Weeks 11–14. Accessibility, browser compatibility testing, load testing on the institution's actual infrastructure, documentation. Many institutions deploy on older browsers (IE-era Edge is rare now, but Safari lags on WebGL extensions), and this phase is the hardening pass that makes the tool reliable in a real training environment.
For programs with tighter budgets, a single-procedure training module compresses to 6–8 weeks. A full curriculum — 8–12 procedures, integrated assessment — is a 6-to-9-month engagement with multiple artists and subject-matter experts beyond me.
When this doesn't make sense
I turn down or redirect medical training projects when:
- The training goal is high-fidelity manual dexterity. A web simulator can't meaningfully substitute for a physical surgical trainer or VR for suturing, needle driving, or fine instrument control. I'll say so directly.

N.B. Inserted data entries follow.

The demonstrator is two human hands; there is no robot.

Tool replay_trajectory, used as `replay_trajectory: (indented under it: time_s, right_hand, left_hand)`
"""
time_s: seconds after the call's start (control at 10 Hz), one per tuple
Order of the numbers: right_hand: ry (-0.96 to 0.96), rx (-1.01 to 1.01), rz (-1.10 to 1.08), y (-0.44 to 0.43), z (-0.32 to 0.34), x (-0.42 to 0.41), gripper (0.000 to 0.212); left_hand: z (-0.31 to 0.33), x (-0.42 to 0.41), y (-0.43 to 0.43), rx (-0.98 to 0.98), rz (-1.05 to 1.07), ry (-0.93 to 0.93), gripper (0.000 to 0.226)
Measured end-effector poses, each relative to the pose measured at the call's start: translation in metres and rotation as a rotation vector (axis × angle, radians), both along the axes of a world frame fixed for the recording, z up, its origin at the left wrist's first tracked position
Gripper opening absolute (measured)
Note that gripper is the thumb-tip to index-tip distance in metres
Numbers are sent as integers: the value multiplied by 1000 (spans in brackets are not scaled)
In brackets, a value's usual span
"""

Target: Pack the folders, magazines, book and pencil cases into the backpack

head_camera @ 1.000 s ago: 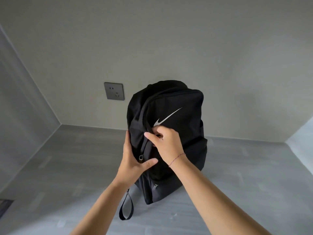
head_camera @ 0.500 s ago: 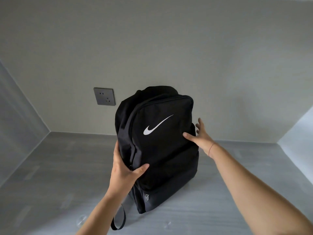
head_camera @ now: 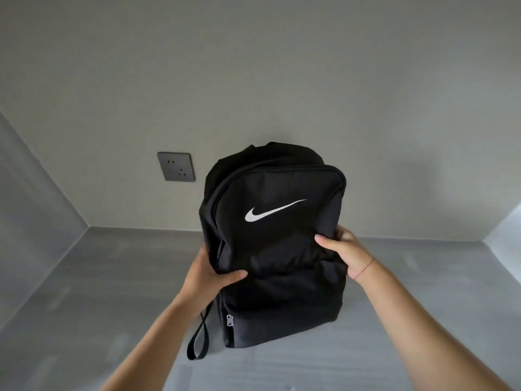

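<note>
While the head view shows only one scene, the change in it is plain: a second ago the right hand point(head_camera: 348, 256) was pinching at the zipper on the bag's left front, half a second ago it was reaching flat toward the right edge, and now it is curled around that right side, thumb on the front panel, fingers hidden behind. The left hand point(head_camera: 210, 273) has kept its place on the near-left side, thumb across the front and fingers wrapped out of sight behind the seam. Both hands therefore grip the bag point(head_camera: 270, 249) from either side, neither one spread flat.

The bag stands upright on the grey floor point(head_camera: 98, 306), near the far wall, with a socket point(head_camera: 176, 170) on that wall to its left. Its main zipper looks closed along the top curve, and a loop strap point(head_camera: 198, 342) hangs at the near-left bottom.

No folders, magazines, book or pencil cases are in sight. My reading is that packing is finished and the zipper drawn; the two-sided hold suggests settling or lifting the full bag.
</note>
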State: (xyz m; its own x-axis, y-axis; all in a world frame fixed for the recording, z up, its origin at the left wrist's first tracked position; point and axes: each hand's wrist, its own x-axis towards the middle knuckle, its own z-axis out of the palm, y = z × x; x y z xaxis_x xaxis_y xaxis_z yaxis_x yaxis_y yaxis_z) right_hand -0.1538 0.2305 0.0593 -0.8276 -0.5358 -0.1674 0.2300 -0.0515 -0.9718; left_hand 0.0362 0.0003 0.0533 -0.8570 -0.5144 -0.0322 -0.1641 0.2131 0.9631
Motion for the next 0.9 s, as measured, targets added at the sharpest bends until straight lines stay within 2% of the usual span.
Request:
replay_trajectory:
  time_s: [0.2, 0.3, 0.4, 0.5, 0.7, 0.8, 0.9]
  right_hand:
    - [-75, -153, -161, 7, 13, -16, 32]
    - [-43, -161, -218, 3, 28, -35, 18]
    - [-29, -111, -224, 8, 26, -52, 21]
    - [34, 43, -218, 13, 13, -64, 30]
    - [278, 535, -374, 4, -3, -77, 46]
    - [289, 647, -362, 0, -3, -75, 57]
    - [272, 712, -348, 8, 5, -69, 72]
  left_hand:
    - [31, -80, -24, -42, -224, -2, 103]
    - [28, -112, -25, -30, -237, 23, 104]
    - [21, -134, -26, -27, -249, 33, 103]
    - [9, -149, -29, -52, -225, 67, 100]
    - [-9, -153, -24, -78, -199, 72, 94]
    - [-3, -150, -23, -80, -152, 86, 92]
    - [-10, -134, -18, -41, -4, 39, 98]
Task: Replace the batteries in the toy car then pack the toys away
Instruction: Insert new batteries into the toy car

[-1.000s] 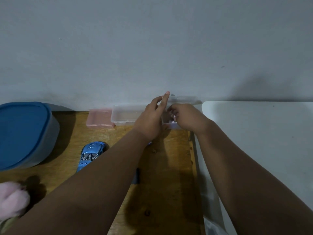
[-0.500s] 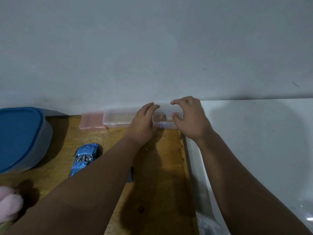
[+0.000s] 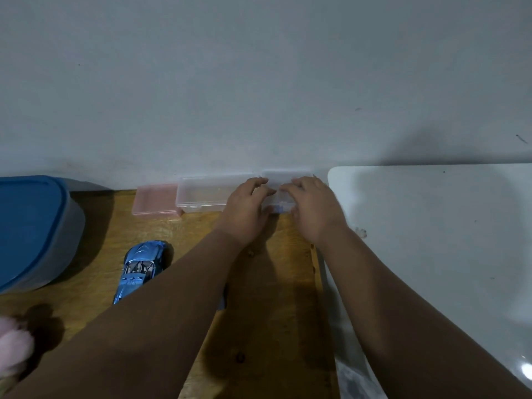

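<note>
A shiny blue toy car (image 3: 142,266) lies on the wooden table (image 3: 267,312), left of my left forearm. At the back, against the wall, stands a small clear plastic box (image 3: 277,198) with something small and bluish inside. Both my hands are on it: my left hand (image 3: 244,208) rests its fingers on the box's left part, and my right hand (image 3: 313,208) lays its fingers over the right part of the lid. A small dark bluish piece (image 3: 223,300) peeks out from under my left forearm; what it is cannot be told.
A long clear box (image 3: 201,194) and a pink box (image 3: 155,201) line the wall to the left. A large container with a blue lid (image 3: 31,226) fills the far left. A pink plush toy (image 3: 14,349) shows at the bottom left. A white tabletop (image 3: 431,226) adjoins on the right.
One second ago my hands held the small box with its lid up. The lid has come down, and both hands now lie flatter on top of it.
</note>
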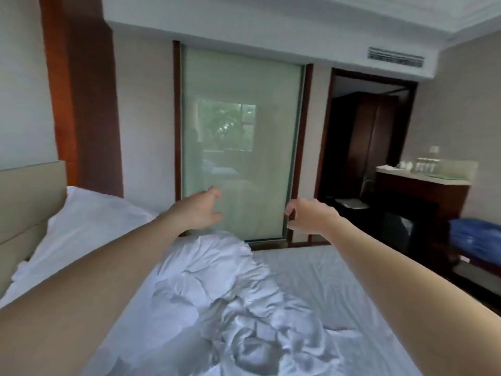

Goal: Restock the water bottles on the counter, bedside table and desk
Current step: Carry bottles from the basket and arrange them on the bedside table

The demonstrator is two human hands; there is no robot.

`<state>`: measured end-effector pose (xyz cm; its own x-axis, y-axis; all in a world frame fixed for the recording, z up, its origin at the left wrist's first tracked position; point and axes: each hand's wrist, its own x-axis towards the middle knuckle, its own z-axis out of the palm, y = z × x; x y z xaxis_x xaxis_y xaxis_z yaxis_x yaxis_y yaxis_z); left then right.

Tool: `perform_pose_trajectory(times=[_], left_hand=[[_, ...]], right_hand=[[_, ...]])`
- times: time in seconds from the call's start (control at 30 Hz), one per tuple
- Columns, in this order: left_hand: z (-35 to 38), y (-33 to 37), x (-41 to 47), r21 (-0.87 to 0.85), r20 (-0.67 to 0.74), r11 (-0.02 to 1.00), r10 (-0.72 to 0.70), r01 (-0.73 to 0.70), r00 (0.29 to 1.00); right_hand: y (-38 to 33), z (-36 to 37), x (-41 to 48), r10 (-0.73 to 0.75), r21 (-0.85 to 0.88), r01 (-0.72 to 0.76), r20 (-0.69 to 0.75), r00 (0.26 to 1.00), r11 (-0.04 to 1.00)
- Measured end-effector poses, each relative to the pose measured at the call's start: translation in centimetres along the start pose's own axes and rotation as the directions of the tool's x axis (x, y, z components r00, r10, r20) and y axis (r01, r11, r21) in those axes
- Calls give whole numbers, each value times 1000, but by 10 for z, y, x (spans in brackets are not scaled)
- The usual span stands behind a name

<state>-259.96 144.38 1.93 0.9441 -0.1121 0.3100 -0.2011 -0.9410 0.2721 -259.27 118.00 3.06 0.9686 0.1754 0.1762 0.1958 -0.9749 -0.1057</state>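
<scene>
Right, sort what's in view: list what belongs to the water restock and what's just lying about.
Job: pale-topped dark wooden counter; blurred clear bottles or glasses on it; empty left hand; empty right hand.
Lying about: crumpled white duvet; white pillow; blue bag; frosted glass panel.

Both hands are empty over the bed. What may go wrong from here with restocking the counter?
1. The left hand and right hand hold no bottle, so the walk to the counter may bring nothing to restock.
2. Glassware stands close together on the counter; a bottle set down there might knock a piece over.
</scene>
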Motion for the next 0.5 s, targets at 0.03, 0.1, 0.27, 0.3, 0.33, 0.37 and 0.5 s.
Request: perform_pose_trajectory(times=[0.03,0.1,0.27,0.3,0.33,0.37,0.5], left_hand=[[6,31,16,-7,7,998,67,-67,998],[16,86,39,-32,20,983,180,-179,983],[44,214,81,-103,26,890,450,-445,893],[49,239,89,-128,23,862,497,-491,867],[55,260,96,-146,23,837,535,-527,844],[60,283,104,-161,21,809,575,-565,818],[65,361,127,-196,-23,713,684,-674,730]], right_hand=[[28,-12,-12,55,1,-55,-27,998,998],[74,-31,-36,155,6,-155,-80,985,988],[171,-68,-99,393,-34,-402,-147,908,915],[188,-75,-111,439,-47,-452,-163,883,891],[202,-80,-120,481,-59,-498,-178,858,865],[216,-87,-130,526,-66,-547,-202,826,835],[256,-118,-157,641,-77,-691,-309,702,719]])
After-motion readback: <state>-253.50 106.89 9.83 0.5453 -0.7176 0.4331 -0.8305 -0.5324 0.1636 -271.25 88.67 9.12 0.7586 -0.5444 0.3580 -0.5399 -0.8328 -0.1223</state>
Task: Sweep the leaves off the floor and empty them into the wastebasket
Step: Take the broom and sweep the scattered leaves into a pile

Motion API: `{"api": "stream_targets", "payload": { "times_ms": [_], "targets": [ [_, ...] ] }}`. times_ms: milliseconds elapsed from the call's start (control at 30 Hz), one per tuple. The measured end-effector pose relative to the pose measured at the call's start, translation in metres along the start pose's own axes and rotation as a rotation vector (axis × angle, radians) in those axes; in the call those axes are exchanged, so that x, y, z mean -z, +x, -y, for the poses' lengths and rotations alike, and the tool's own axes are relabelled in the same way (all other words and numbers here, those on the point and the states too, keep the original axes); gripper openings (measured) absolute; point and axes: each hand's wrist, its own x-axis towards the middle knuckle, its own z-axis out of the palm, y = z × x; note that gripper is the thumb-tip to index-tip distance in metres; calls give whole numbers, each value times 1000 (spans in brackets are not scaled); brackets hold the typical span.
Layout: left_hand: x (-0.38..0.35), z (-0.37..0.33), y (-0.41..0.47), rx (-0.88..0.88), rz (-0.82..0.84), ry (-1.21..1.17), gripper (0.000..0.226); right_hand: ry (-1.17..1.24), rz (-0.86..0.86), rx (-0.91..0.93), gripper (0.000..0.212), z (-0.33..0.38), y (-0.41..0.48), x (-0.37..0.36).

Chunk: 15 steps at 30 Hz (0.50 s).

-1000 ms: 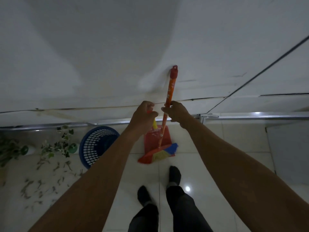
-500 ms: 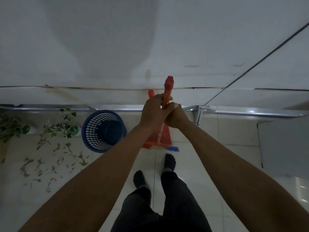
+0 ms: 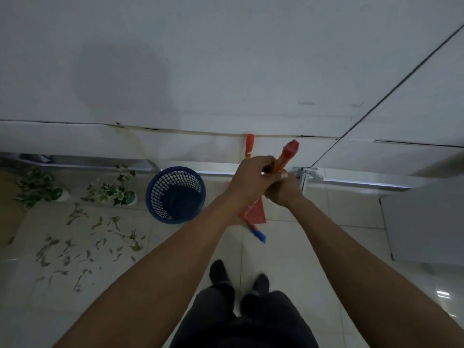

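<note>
Holds the broom [image 3: 285, 159] high on its stick with the left grip [image 3: 251, 178], curled tight round it just under the red cap. Holds the same stick with the right grip [image 3: 285, 193], wrapped round it right below and touching the left one. Tilts the stick, with the blue bristles down low near the feet. Cannot tell if the left grip also holds the dustpan [image 3: 256, 213], red, right behind the broom by the wall, with its thin handle poking up past the knuckles. Stands just right of the blue basket [image 3: 175, 197]. Has not swept yet, by the look of it: leaves [image 3: 88, 247] lying well off to the left on the floor [image 3: 313, 247], past the basket and in front of two small plants [image 3: 110, 190].

Could knock the dustpan over by yanking the broom away, with the two so close together. Could bump the basket or the plants by swinging the bristles wide on the way over. Could scatter the dry leaves by sweeping too hard. Could slip in socks on the shiny floor.
</note>
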Motion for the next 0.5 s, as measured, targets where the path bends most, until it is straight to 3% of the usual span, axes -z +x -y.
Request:
{"api": "stream_targets", "payload": {
  "times_ms": [167,300,500],
  "targets": [
    [19,-8,-45,-52,17,52,7,45,-18,14,17,18,-39,-11],
    [20,-12,-91,-47,-9,26,24,66,-58,44,13,25,-78,-23],
    [-16,-2,-175,8,-86,10,16,131,-138,75,7,22,-144,-62]
  ]
}}
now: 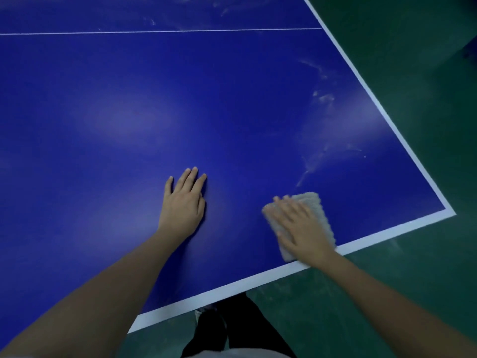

- The target is diagnostic software, not training. FDA clearance is a completely different engagement — different team, different timeline, different risk posture. I build training tools. Diagnostic work goes to specialists with SaMD experience.
- The institution doesn't have clinical SME time to commit. A medically inaccurate training simulator is worse than no simulator. Without a real clinician reviewing every scene, I won't ship.
How to start
If you're evaluating browser-based training for your program or MedTech product line, the first question is almost never "which developer?" It's whether your curriculum has the clinical SME bandwidth and asset quality standards to support the build. I'm happy to spend 30 minutes reviewing your program needs, existing 3D assets (if any), and deployment context to give you a straight answer on scope, budget, and realistic timeline.
I join MedTech and teaching-program teams for 8–14 week engagements to build browser-based training and anatomy tools. Not a MedTech platform, not a diagnostic tool — just the WebGL developer your team needs for the interactive 3D portion of whatever you're building.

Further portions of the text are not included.